**TASK PROMPT**
Produce an exact copy of the first line of the data below and each line after it, please, up to and including the one with "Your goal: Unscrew".
──────── EXERCISE INPUTS ────────
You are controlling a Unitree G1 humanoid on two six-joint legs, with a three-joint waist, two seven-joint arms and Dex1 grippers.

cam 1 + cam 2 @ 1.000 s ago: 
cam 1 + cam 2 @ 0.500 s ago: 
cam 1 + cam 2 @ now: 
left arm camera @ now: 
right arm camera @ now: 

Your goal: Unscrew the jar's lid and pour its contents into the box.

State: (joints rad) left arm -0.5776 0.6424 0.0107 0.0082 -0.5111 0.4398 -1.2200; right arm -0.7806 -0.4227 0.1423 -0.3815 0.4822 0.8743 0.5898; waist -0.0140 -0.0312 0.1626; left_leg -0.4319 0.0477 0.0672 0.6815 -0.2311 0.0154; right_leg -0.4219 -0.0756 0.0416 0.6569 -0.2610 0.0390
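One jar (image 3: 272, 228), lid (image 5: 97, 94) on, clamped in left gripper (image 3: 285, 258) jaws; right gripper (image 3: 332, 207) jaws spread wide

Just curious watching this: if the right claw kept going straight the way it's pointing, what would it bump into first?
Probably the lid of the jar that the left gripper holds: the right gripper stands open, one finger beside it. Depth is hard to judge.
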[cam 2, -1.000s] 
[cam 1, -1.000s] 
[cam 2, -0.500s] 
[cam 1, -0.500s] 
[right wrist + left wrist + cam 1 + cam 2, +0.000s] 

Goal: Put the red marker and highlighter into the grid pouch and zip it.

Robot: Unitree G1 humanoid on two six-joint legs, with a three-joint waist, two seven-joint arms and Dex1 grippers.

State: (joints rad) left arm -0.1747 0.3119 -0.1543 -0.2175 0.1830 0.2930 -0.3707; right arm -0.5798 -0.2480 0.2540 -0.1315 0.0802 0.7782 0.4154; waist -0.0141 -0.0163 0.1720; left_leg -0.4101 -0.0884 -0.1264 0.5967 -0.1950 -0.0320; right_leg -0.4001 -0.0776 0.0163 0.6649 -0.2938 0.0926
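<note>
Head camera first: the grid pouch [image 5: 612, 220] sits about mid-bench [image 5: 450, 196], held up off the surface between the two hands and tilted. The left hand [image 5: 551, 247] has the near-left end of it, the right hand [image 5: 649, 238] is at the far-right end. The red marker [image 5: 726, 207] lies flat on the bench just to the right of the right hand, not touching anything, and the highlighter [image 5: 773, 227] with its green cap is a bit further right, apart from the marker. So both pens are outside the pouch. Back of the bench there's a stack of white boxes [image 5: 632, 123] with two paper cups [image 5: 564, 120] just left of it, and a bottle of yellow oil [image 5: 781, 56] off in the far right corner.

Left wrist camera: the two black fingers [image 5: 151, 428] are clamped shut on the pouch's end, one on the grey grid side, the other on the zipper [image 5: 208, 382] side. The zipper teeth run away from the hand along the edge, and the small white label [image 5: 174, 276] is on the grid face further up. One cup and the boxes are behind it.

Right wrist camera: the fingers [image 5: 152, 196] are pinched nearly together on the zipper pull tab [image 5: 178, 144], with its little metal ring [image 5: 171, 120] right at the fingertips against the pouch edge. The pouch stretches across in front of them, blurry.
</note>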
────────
**ANSWER TO THE EXERCISE**
You are controlling a Unitree G1 humanoid on two six-joint legs, with a three-joint waist, two seven-joint arms and Dex1 grippers.

cam 1 + cam 2 @ 1.000 s ago: 
cam 1 + cam 2 @ 0.500 s ago: 
cam 1 + cam 2 @ now: 
left arm camera @ now: 
right arm camera @ now: 

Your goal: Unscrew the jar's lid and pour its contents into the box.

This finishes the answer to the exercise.